Advent of Code 2023 Day 9: Lagrange interpolation with integer points
This is part of a series on little things I learned while doing the problems from Advent of Code 2023. It won’t fully explain any problems or solutions from AOC. You can find all my solutions on Github.
Day 9
The problem is essentially to take a list of integers and extrapolate the next one. They describe the technique for doing so by taking iterative differences between the values until the differences are all constant, then building back up to the next number.
The naive brute-force (i.e. just following the algorithm from the problem statement) is quite easy and fast, but it turns out there’s a more interesting mathematical way of solving such problems. Lagrange interpolation is a way of defining a unique polynomial which intersects a given set of points. By finding the coefficients of such a polynomial
\[y = P(x)\]we can extrapolate the next value in the sequence by plugging in \(P(x + 1)\). The trick here is that the \(n\) points given are the \(y_i\) values in \((x_i, y_i)\) where \(i = 0, … , n - 1\), and, with a larger leap of faith, that \(x_i = i\).
Note that for the rest of this section, I’ll be taking \(\sum_{i = 0}^{n}\) to be exclusive at the right side, i.e. \(0 \leq i \lt n\), as most ranges in programming work.
So, taking the formula for the Lagrange polynomial:
\[P(x) = \sum_{j = 0}^{n} y_j \prod_{i, i \neq j}^{n} \frac{x - x_i}{x_j - x_i}\]and substituting that \(x_i = i\) and that we want to calculate \(P(n)\):
\[P(n) = \sum_{j = 0}^{n} y_j \prod_{i, i \neq j}^{n} \frac{n - i}{j - i}\]What stands out is that, so long as \(n\) is constant between each set of inputs (i.e. the number of \(y_i\) in each line of the input file is the same), we can pre-compute and re-use the coefficients given by the \(\prod\), call those \(C_j\), so that the formula becomes a dot-product:
\[P(n) = \sum_{j = 0}^{n} y_j C_j = [Y] \cdot [C]\]for each line of the input, \([Y]\).
One further, very interesting step was given in a solution on reddit:
\[C_j = \prod_{i, i \neq j}^{n} \frac{n - i}{j - i} = \frac{\prod_i n - i}{\prod_i j - i} = \frac{\frac{n!}{n - j}}{(n - 1 - j)!j!(-1)^{n - 1 - j}}\]Note that in the denominator, \(i\) is varyingly greater and less than \(j\), since it spans the range \((0, 1, …, j, …, n)\). Hence, the \((-1)\) factor makes the product positive or negative.
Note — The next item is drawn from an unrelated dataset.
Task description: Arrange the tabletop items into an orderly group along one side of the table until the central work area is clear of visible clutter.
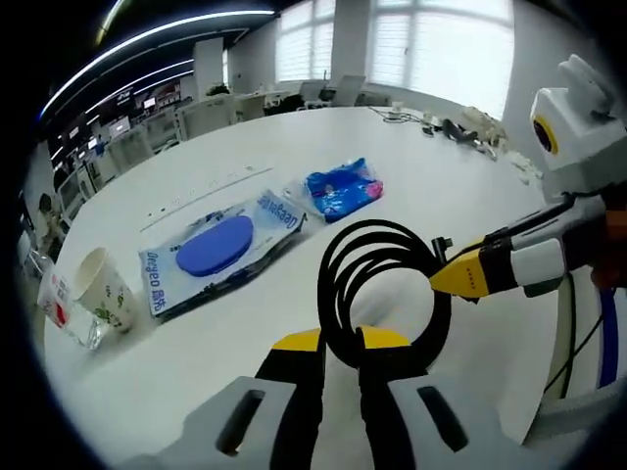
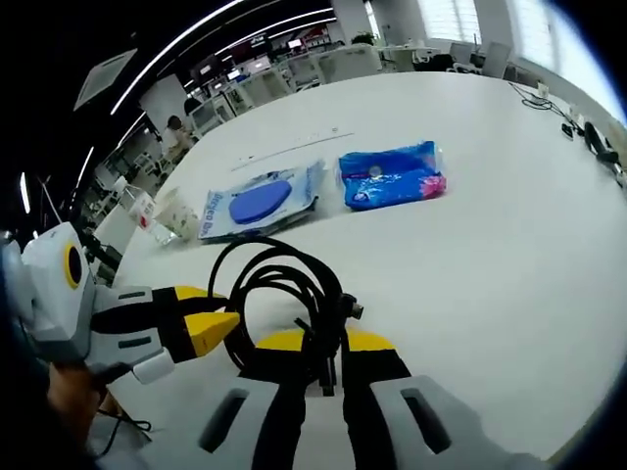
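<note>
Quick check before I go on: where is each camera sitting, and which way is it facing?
Left gripper view: rides the left gripper, looking across the white table toward windows; its jaws clamp the black cable. The right gripper enters from the right.
Right gripper view: rides the right gripper, facing across the table toward desks; jaws clamp the cable. The left gripper and a hand show at left.
Shared: cable, blue disc packet, blue pouch, paper cup.
</note>
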Available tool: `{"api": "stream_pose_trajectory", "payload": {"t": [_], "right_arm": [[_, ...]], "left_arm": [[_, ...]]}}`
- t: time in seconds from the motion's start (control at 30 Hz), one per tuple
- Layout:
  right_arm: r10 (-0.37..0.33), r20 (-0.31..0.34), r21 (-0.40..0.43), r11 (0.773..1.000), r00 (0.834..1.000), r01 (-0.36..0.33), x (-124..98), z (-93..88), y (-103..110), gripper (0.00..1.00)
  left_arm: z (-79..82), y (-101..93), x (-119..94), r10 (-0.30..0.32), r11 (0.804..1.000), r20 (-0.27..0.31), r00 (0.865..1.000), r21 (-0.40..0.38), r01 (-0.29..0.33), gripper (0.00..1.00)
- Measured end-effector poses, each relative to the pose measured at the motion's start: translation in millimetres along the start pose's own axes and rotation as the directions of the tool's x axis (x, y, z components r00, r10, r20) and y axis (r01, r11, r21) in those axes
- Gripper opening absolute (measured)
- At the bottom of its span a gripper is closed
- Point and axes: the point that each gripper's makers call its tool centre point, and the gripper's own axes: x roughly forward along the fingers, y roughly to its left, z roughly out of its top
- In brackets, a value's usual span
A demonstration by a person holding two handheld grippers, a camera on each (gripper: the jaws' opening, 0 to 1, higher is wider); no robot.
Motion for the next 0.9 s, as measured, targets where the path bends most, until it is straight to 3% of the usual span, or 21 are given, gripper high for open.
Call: {"api": "stream_pose_trajectory", "payload": {"t": [0.33,0.47,0.53,0.7,0.9], "right_arm": [[0.009,-0.032,-0.003,1.000,0.999,-0.009,20,19.8,-17,0.09],[-0.001,-0.052,-0.041,0.999,0.999,-0.001,29,27.0,-26,0.09],[-0.029,-0.076,-0.093,0.995,0.997,0.022,35,26.1,-31,0.08],[-0.013,-0.082,-0.049,0.999,0.997,0.009,45,30.0,-35,0.09],[0.014,-0.073,-0.022,1.000,0.997,-0.015,53,36.0,-34,0.09]], "left_arm": [[11.1,6.0,29,-0.010,0.999,-0.018,1.000,-0.044,0.009,0.08],[11.4,6.5,39,-0.020,0.998,-0.027,0.999,-0.062,0.018,0.05],[10.1,5.7,44,-0.016,0.999,-0.038,0.999,-0.030,0.015,0.05],[7.8,11.8,54,-0.014,0.996,-0.045,0.999,-0.085,0.010,0.05],[11.2,18.5,58,-0.005,0.996,-0.042,0.999,-0.089,0.001,0.05]]}}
\[= (-1)^{n - 1 - j} \frac{n!}{(n - j)!j!} = (-1)^{n - 1- j} {n \choose j}\]So the polynomial coefficients to the Lagrange can in fact be expressed as a combination, when \(x_i = i\). This is particularly useful for programming the solution, since it eliminates the need to deal with lossy floating point arithmetic (although it does require 128-bit integer math for the factorial).
The programmed solution, written in Rust, is on my Github.